The wealthiest people I know are philanthropist that spend their day on zoon meetings to decide who get the grant. A couple of time a week someone arrange a visit for them to check on "things are going" on the trenches.
They also spend a lot of time on the phone strategizing with other folks like them. --
But that's not a contest!I'm sure your rich people are richer than my rich people. --
If we were looking at a formal definition, my naive approach would be to use the median income, add the revenue of assets, and add a 20% to that ?
I'm sure the field of sociology could help be more formal here. --
Here I was talking specifically about French folks, where access to remote work and living in the inner city are strongly correlated with higher income.
Concentrating on the very wealthiest is perhaps unhelpful, as there are very few of them, so they’re kinda irrelevant for planning purposes. Most well-off people I know commute to work on the train or bus; the city center offices where well-off people tend to work in Dublin are not generally exactly well-provided with parking, if they have it at all, and the traffic is pretty horrible. The office of the tech multinational I work in has 700 people, and capacity for more, and, I think, about 30 parking spaces.

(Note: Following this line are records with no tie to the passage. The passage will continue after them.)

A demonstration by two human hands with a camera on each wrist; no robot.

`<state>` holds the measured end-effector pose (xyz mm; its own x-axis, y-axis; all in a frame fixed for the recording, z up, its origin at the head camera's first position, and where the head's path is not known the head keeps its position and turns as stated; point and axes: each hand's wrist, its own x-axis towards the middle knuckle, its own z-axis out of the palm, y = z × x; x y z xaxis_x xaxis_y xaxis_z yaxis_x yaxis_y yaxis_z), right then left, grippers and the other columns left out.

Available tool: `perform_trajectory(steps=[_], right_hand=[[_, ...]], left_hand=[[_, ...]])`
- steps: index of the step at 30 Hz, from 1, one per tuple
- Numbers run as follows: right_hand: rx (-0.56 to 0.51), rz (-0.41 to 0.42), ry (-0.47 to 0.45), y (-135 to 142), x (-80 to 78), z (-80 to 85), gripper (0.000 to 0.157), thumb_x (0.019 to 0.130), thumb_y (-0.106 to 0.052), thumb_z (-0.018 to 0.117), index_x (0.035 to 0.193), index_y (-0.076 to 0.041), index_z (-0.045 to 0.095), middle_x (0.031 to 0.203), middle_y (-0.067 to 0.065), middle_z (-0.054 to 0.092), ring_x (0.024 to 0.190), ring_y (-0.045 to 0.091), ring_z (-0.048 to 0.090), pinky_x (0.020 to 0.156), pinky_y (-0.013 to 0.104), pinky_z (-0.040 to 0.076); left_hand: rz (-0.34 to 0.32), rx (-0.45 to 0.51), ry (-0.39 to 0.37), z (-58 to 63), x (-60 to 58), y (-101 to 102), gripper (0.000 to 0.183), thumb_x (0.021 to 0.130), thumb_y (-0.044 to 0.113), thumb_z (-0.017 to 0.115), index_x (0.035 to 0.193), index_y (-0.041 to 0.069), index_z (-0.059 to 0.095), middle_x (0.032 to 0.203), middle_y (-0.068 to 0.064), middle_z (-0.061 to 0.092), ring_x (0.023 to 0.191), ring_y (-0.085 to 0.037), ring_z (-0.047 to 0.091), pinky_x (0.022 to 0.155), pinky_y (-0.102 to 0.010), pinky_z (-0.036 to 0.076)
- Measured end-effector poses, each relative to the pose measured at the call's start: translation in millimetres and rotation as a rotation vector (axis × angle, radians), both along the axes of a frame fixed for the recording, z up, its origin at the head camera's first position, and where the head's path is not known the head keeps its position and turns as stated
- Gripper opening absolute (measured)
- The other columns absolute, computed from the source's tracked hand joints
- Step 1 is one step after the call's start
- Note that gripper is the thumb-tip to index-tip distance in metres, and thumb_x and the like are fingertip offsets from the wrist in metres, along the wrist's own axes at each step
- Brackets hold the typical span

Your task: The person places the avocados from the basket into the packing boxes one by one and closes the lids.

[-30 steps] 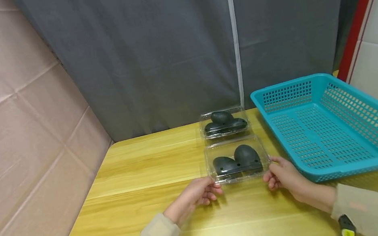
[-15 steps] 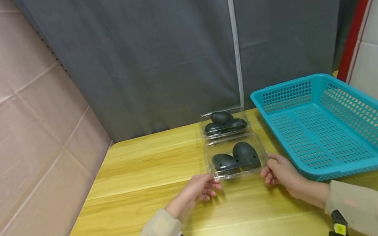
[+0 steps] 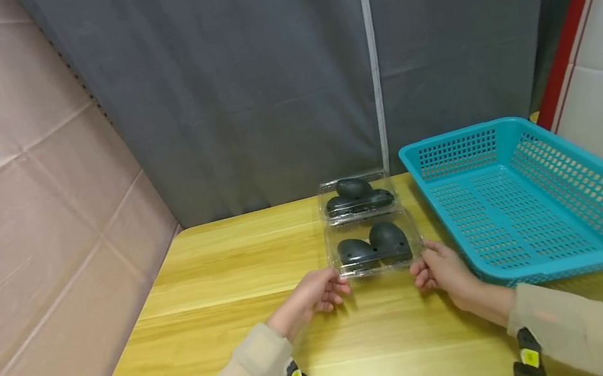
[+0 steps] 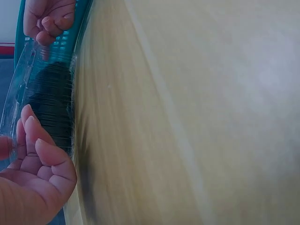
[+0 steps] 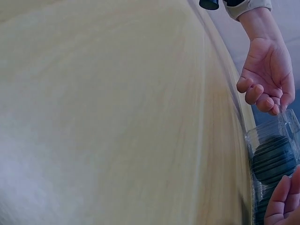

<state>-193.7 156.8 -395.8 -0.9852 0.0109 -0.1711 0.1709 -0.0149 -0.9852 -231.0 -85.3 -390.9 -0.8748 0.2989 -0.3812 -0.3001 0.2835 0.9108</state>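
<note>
A clear plastic clamshell box [image 3: 371,244] with dark, smooth, egg-shaped items inside, which look like avocados, lies on the wooden table. My left hand [image 3: 319,290] pinches its near left corner between thumb and fingertips. At the near right corner, my right hand [image 3: 444,272] pinches the rim in the same way, with its other fingers curled below. The left wrist view shows the box [image 4: 49,105] between both hands. Directly behind it, touching or nearly touching, a second clear clamshell box [image 3: 358,196] holds similar dark items.
A turquoise plastic basket [image 3: 524,271] with perforated walls stands right of the boxes, close to my right hand. A grey curtain [image 3: 235,94] hangs along the table's back edge. Pinkish sheeting [image 3: 42,253] borders the left side, and wooden tabletop [image 3: 230,335] stretches left and in front.
Both hands have slid the nearer clamshell box away from me, up against or almost against the box behind it. The rear box and basket have stayed in place.
</note>
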Motion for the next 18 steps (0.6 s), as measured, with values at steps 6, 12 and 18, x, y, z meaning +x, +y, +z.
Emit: perform_trajectory(steps=[6,12,18], right_hand=[[-0.011,-0.004,0.006,-2,-3.3,1.1,0.057,0.092,-0.004,0.023,0.141,0.010,-0.002,0.066,-0.003,0.053,0.049,0.005,0.051,0.051,0.021,0.047],[-0.015,-0.011,0.007,-2,-5.5,1.0,0.054,0.094,-0.005,0.021,0.141,0.010,-0.001,0.065,-0.004,0.052,0.048,0.005,0.051,0.050,0.022,0.047],[0.022,0.006,-0.019,0,5.4,1.9,0.049,0.098,-0.015,0.022,0.138,0.011,0.010,0.081,0.005,0.055,0.055,0.009,0.052,0.053,0.026,0.049]], left_hand=[[0.013,-0.001,-0.012,0.5,-3.8,1,0.026,0.087,0.020,0.045,0.094,0.000,0.060,0.070,0.003,0.061,0.051,-0.005,0.048,0.046,-0.017,0.038],[0.017,0.004,-0.017,0.7,-6.4,3,0.026,0.086,0.020,0.044,0.093,0.000,0.059,0.070,0.002,0.061,0.050,-0.005,0.047,0.046,-0.016,0.037],[0.015,-0.032,0.025,3.1,-1.5,-3,0.038,0.089,0.030,0.045,0.107,-0.002,0.057,0.076,0.001,0.063,0.052,-0.006,0.050,0.046,-0.016,0.038]])
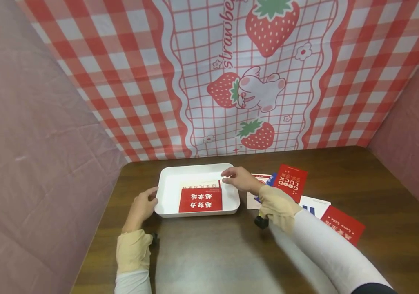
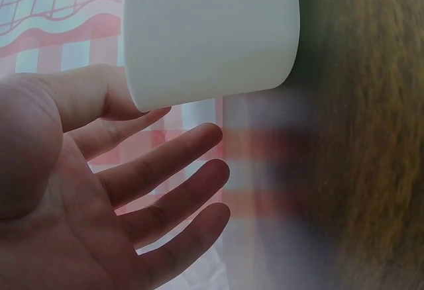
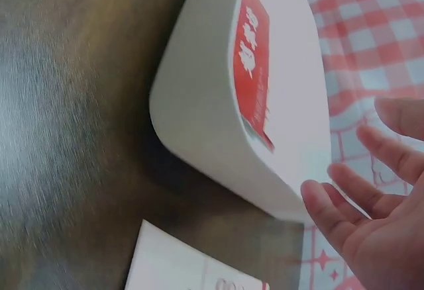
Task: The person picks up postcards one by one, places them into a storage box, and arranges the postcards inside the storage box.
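Left fingers and right fingers apart

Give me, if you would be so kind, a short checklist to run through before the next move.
1. Right hand free: ok; it holds nothing, over the right side of the white tray.
2. Left hand steadying the tray: cannot tell; its fingertips are at the left rim, but firm contact is unclear.
3. Cards within the tray: ok; a red card lies partly over a cream card.
4. Loose cards separated: not ok; the "Love Life" card overlaps a white card.
5. Clear head view of the loose cards: not ok; the right sleeve hides part of them.
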Tool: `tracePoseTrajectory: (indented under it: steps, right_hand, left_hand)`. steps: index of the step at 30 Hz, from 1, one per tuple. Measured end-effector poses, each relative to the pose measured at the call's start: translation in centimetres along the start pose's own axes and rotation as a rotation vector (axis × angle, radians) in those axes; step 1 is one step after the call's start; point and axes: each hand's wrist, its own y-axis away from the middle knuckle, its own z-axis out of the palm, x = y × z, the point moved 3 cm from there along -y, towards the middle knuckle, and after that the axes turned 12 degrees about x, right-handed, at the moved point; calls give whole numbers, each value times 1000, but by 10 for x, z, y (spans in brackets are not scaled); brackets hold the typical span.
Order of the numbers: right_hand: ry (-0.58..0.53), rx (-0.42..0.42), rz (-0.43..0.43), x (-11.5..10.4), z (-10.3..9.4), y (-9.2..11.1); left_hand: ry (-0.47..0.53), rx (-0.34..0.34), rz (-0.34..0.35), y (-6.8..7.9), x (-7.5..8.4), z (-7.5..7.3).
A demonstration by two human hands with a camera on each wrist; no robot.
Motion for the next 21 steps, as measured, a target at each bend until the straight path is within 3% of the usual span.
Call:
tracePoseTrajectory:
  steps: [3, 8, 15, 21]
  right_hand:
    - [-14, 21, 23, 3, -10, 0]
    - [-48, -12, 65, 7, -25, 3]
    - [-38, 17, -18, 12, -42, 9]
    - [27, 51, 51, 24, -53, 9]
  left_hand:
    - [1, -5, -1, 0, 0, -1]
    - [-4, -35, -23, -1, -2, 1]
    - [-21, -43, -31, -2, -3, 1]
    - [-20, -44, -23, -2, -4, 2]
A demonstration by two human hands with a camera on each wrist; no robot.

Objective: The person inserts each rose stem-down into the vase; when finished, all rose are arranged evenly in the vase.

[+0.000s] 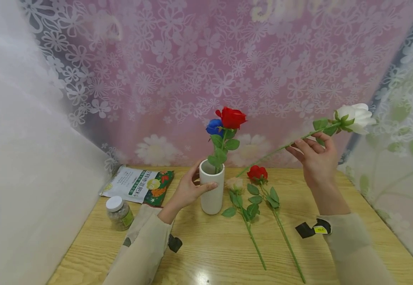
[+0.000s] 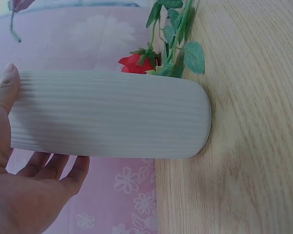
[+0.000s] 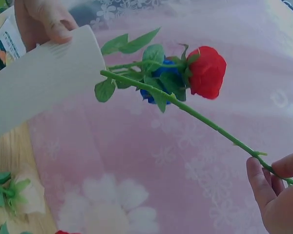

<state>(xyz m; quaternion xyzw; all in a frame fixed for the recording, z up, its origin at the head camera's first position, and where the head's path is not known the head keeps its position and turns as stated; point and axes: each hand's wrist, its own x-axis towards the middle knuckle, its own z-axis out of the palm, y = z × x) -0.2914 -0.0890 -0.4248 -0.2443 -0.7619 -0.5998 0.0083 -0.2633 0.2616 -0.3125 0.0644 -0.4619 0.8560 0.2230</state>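
Observation:
A white ribbed vase [image 1: 211,194] stands upright on the wooden table, holding a red rose [image 1: 232,118] and a blue rose [image 1: 214,127]. My left hand [image 1: 189,189] grips the vase around its upper part, thumb on the near side and fingers on the far side. My right hand [image 1: 317,156] pinches the green stem of a white rose [image 1: 357,118] just below its leaves. The rose slants, bloom up to the right, its bare stem end [image 3: 107,74] pointing toward the vase. In the right wrist view that end appears near the vase's rim; whether they touch I cannot tell.
Right of the vase, a cream rose [image 1: 235,185] and another red rose [image 1: 257,173] lie on the table [image 1: 206,253]. To the left are a printed bag [image 1: 135,185] and a white-lidded jar [image 1: 119,213]. A flowered pink curtain [image 1: 178,79] hangs behind.

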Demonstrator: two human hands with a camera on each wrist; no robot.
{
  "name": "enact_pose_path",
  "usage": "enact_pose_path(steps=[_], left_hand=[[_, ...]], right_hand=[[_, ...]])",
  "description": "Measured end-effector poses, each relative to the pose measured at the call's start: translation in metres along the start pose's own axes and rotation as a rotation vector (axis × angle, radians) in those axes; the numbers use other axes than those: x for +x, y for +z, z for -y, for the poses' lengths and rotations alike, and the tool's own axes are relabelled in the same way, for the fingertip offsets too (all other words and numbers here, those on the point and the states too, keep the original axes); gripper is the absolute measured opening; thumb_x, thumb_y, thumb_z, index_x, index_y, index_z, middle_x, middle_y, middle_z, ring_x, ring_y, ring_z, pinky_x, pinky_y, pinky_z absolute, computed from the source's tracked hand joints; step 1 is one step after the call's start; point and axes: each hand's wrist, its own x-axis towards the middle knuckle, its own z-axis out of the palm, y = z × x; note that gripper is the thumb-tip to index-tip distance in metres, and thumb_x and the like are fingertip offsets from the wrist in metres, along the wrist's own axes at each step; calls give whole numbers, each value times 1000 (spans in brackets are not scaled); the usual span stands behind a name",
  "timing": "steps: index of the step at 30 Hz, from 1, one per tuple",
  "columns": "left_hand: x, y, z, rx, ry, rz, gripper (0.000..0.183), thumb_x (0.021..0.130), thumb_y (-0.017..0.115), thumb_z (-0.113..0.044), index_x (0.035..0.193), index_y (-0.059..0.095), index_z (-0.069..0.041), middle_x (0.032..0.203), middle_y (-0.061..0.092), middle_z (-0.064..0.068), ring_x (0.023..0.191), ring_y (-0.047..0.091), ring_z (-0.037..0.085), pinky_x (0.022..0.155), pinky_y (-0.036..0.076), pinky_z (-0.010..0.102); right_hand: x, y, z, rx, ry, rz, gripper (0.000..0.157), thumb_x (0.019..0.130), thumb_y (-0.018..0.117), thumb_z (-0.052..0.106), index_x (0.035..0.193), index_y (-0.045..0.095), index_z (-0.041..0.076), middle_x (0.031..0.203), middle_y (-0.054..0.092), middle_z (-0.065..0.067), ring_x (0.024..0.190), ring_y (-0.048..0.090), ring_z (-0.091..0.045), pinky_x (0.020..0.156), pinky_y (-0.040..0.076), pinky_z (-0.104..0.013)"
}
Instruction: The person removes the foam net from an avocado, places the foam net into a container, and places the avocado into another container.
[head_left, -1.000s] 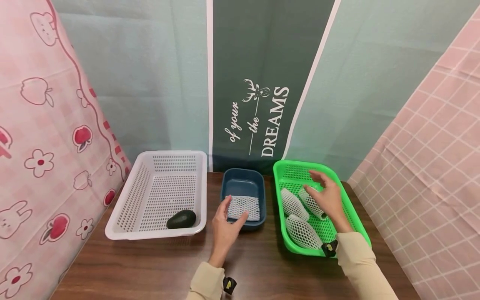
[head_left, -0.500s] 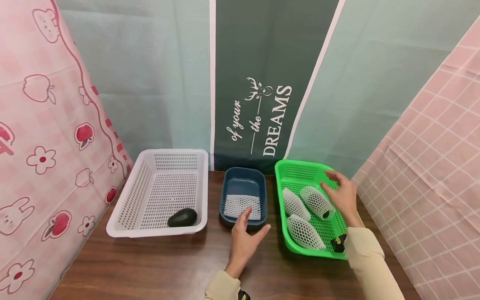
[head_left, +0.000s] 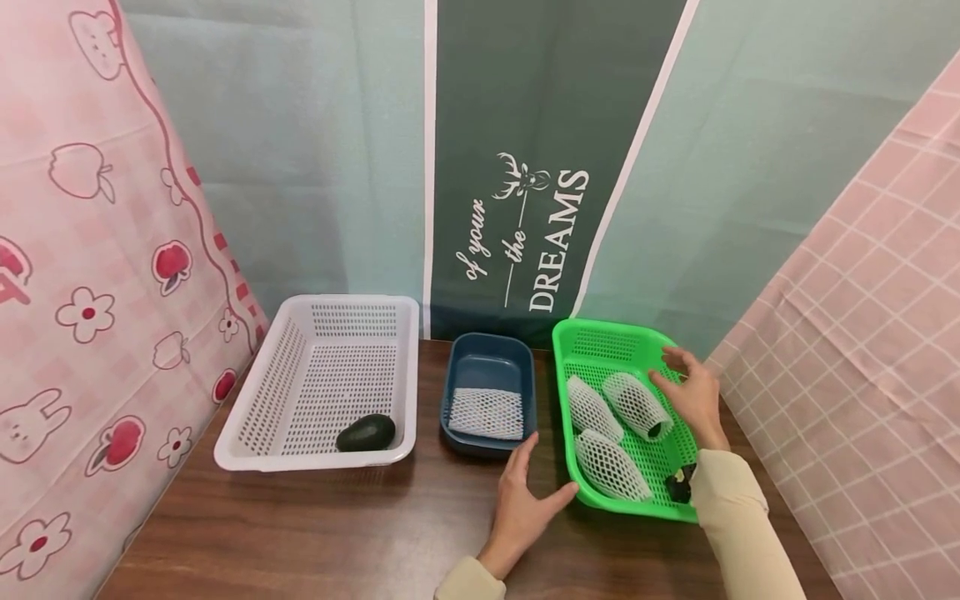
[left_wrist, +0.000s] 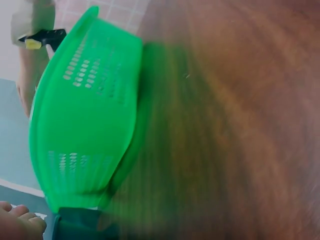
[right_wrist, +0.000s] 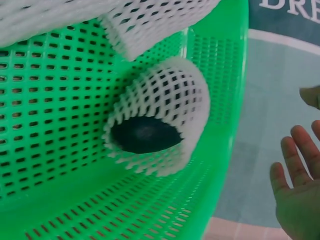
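My left hand (head_left: 525, 504), fingers spread, is at the front left corner of the green basket (head_left: 564, 417), its thumb tip right at the rim. My right hand (head_left: 692, 396) holds nothing and hovers over that basket's right side, thumb and fingers apart. Inside lie three white foam-net sleeves with things in them. In the right wrist view, the dark end of an avocado (right_wrist: 145, 134) pokes from one foam net (right_wrist: 175, 90). Another net-wrapped piece (head_left: 611, 467) is nearest the front, and a third wrapped piece (head_left: 592, 408) lies along the left wall.
Left of the green basket stands a small blue tray (head_left: 491, 371) with flat, white foam-net sleeves (head_left: 486, 414) in it. A white basket (head_left: 225, 454) at the left holds one bare avocado (head_left: 366, 433). All stand on a brown wooden table (head_left: 337, 533), with cloth hung behind and at both sides.
My left hand has moved right, from over the blue tray to the green basket's front corner. The right hand has drawn away from the wrapped avocado toward the basket's right side.
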Motion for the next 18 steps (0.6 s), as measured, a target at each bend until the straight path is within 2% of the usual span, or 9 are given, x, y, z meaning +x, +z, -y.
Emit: enact_pose_path(steps=[4, 9, 10, 15, 16, 18], left_hand=[[-2, 5, 2, 8, -45, 95, 87, 77, 82, -41, 149, 38, -18, 147, 40, 5, 131, 42, 29, 102, 40, 46], [-2, 9, 3, 44, -68, 218, 101, 74, 82, -47, 154, 25, -23, 154, 28, 3, 136, 33, 28, 103, 36, 52], [-2, 10, 3, 55, -71, 231, 103, 74, 82, -48, 155, 23, -24, 155, 26, 2, 137, 31, 27, 103, 35, 53], [0, 19, 3, 58, -73, 276, 113, 72, 83, -48, 157, 12, -25, 159, 16, 0, 141, 22, 24, 107, 31, 50], [1, 21, 3, 55, -82, 284, 115, 72, 83, -48, 157, 10, -25, 160, 14, -1, 142, 21, 23, 107, 30, 50], [2, 25, 5, 51, -93, 295, 118, 71, 84, -48, 157, 5, -26, 160, 10, -2, 143, 19, 22, 108, 29, 50]], right_hand=[[-3, 0, -6, 2, 68, 104, 55, 92, 70, 25, 136, 49, -2, 129, 53, -28, 118, 48, -44, 92, 39, -60], [-3, 3, -11, 37, 158, 221, 67, 91, 69, 35, 142, 42, -1, 138, 44, -30, 125, 41, -48, 93, 37, -63], [0, 7, -26, 38, 159, 227, 71, 91, 68, 40, 143, 41, 1, 138, 44, -28, 125, 41, -47, 91, 39, -63], [4, 12, -52, 51, 209, 220, 81, 85, 71, 51, 145, 40, 7, 137, 45, -25, 123, 43, -44, 78, 46, -59], [4, 12, -55, 57, 215, 223, 83, 84, 71, 52, 145, 40, 6, 137, 45, -25, 123, 43, -45, 78, 46, -60], [-1, 7, -44, 68, 230, 248, 82, 85, 71, 49, 145, 38, 4, 138, 42, -29, 124, 40, -48, 80, 44, -62]])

Being on the DART (a not-quite-metro; trains carrying a thousand people every ten minutes per direction) or Luas (a high-capacity tram system) lines tends to lead to homes being considerably more expensive than those which only have bus access.
Dublin used to have a synthetic ‘posh’ accent that was often referred to as DART-speak, because it was common in the upper-middle-class suburbs along the southern section of the DART line. Public transport can be posh, or at least seen as such.